The oceans' depths hold many secrets, but one machine may uncover some of them with the oceans' own help.

The sea's thermal energy is powering a new submersible vehicle: the Sounding Oceanographic Lagrangrian Observer Thermal Recharging vehicle, or just Solo-Trec.

After five years of research between NASA's Jet Propulsion Laboratory, the U.S. Navy and USCD's Scripps Institute of Oceanography, an underwater robot has covered a total of 100 miles of sea floor off the coast of Hawaii. The automotive vehicle runs completely on energy collected from the change of water temperatures between different ocean depths. Solo-Trec's trek is shown in the image below.

Traveling between the surface and 1,640 feet down, Solo-Trec produces about 1.7 Watt-hours each dive. This power fuels the vehicle's on-board sensors, GPS, communication device and buoyancy-control pump. Starting at the end of November, the 183-pound robot made around 3 to 4 dives each day, totaling more than 300 trips.

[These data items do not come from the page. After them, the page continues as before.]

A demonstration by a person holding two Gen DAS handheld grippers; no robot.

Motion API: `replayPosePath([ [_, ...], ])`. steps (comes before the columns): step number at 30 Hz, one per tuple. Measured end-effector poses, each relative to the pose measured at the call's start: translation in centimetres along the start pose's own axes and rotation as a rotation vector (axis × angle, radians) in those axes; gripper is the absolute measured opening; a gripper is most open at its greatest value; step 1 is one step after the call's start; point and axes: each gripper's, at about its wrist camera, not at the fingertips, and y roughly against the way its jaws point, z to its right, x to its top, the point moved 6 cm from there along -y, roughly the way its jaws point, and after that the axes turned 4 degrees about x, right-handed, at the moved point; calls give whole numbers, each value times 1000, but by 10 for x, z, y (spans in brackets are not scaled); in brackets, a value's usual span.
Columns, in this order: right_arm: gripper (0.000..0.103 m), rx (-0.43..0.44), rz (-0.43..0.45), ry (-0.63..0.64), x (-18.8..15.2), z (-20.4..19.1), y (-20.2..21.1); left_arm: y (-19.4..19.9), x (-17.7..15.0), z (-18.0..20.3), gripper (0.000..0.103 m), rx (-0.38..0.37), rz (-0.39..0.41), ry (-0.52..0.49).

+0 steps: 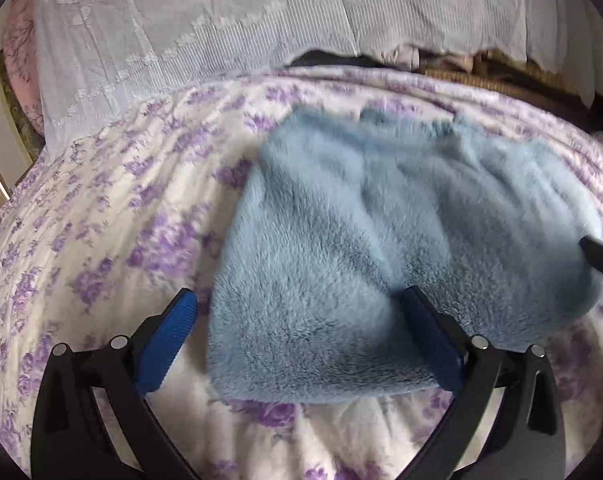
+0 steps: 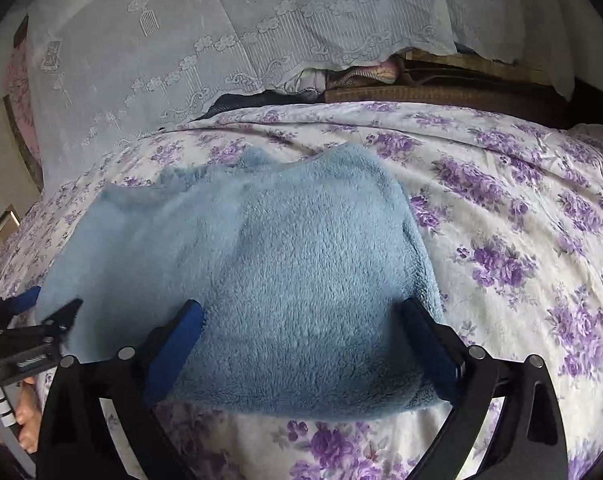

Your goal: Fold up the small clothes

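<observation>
Lying on a white quilted bedspread printed with purple roses, a fluffy pale-blue fleece garment is already folded into a thick, roughly rectangular bundle, its long axis running left to right. At its left end, the left gripper stands spread wide and released, one blue pad over the bedspread, the other over the fleece. At its right end, the right gripper is likewise wide apart, grasping nothing, both fingers above the near folded edge. Each gripper is about equally near its own end. A pale lace-patterned cloth hangs behind the bed.
</observation>
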Motion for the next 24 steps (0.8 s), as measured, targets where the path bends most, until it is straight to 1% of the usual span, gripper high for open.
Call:
replayPosePath([
  [2, 99, 9, 26, -14, -1, 1, 6, 5, 0, -5, 99, -7, 10, 25],
  [3, 99, 8, 67, -33, 0, 5, 16, 12, 0, -8, 99, 1, 30, 39],
  [5, 99, 15, 121, -75, 1, 12, 30, 20, -2, -10, 99, 20, 55, 40],
  [7, 99, 11, 141, -116, 0, 19, 36, 30, -4, -10, 99, 40, 79, 31],
  [9, 99, 40, 132, -184, -3, 29, 37, 38, -7, -8, 99, 52, 99, 23],
  [12, 99, 84, 100, -275, -11, 39, 36, 48, -9, -6, 99, 47, 120, 17],
  [16, 99, 134, 77, -373, -23, 46, 35, 58, -11, -2, 99, 51, 150, 6],
  [19, 99, 170, 60, -414, -30, 46, 35, 58, -10, 0, 99, 51, 153, -4],
  [22, 99, 181, 56, -405, -32, 39, 37, 56, -9, 0, 99, 45, 149, -9],
  [24, 99, 202, 38, -406, -35, 34, 35, 57, -9, 1, 99, 41, 149, -8],
])
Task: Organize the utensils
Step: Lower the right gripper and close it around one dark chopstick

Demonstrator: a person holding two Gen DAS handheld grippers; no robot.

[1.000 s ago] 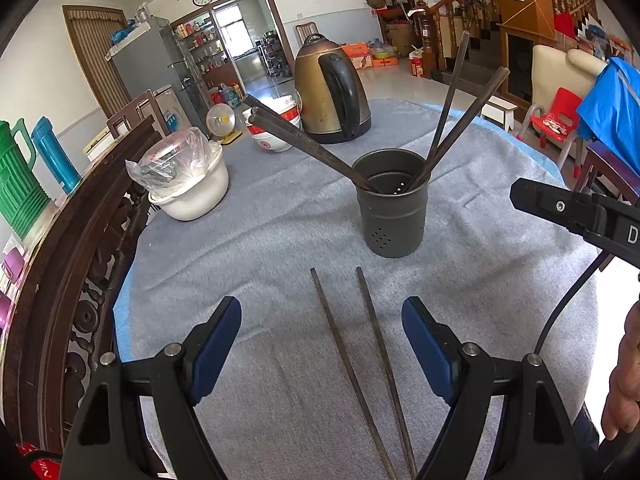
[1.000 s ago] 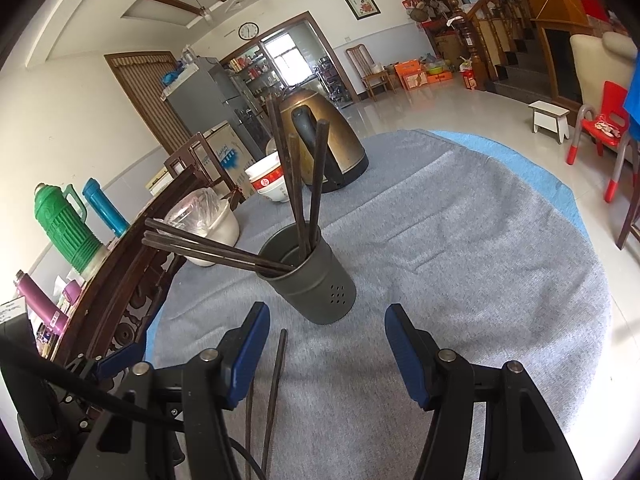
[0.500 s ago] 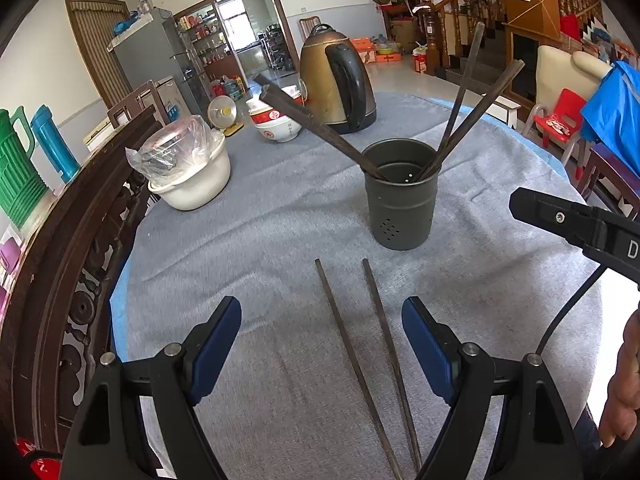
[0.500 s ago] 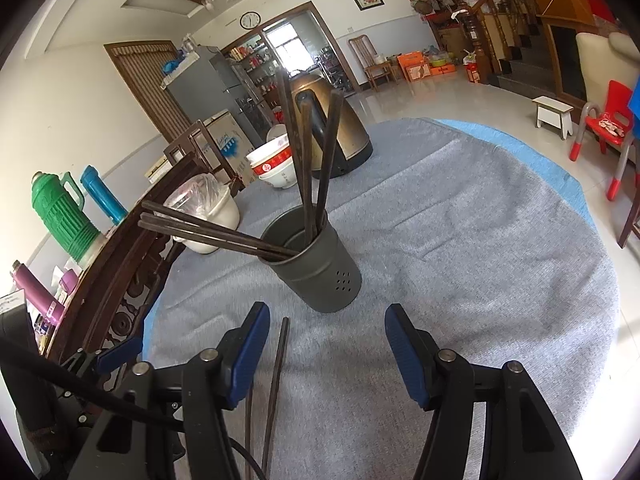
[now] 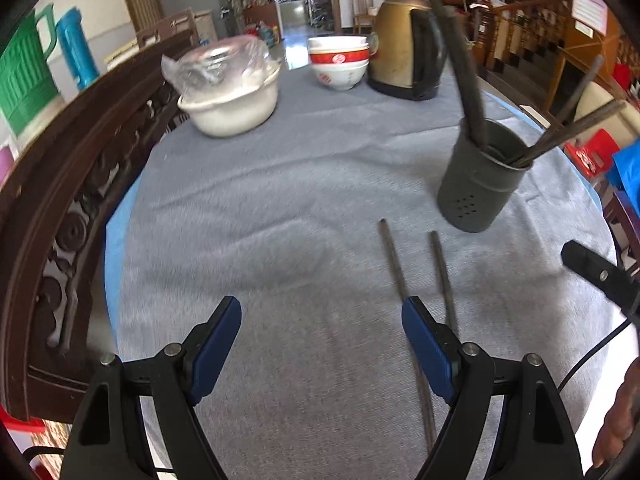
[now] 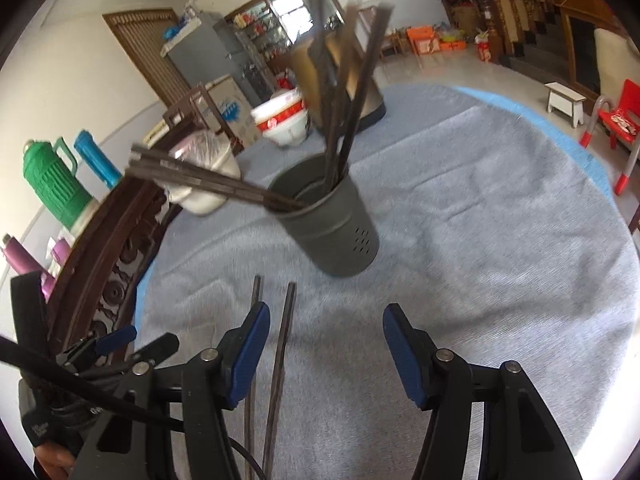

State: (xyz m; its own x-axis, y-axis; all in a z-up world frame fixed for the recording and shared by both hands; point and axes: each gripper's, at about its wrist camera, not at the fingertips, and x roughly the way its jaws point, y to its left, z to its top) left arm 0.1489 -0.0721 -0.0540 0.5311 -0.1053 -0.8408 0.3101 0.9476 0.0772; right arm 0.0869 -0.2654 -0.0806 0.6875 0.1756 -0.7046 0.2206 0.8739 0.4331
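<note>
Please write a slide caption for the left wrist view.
Open left tongs above two loose chopsticks beside the holder.

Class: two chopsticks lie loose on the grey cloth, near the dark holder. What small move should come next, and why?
Probably lower the right hand-held gripper onto the nearer loose chopstick and close. Both chopsticks lie flat on the cloth, outside the holder; one already sits between its open jaws, nothing gripped. The left hand-held gripper is open over bare cloth.
</note>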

Solo-Trec has 10 external tubes that contain phase-change materials (PCMs). These waxy substances either expand or contract as Solo-Trec moves between shallow, warmer waters or deep, cooler waters. Rising toward the sea's surface, the vehicle's PCMs melt and expand, pressurizing an oil held within the float. The oil drives a hydraulic motor that generates electricity and charges the Solo-Trec's batteries. The batteries then operate the float's hydraulic system.

JPL Engineer Jack Jones says in a statement:

People have long dreamed of a machine that produces more energy than it consumes and runs indefinitely. While not a true perpetual motion machine, since we actually consume some environmental energy, the prototype system demonstrated by JPL and its partners can continuously monitor the ocean without a limit on its lifetime imposed by energy supply.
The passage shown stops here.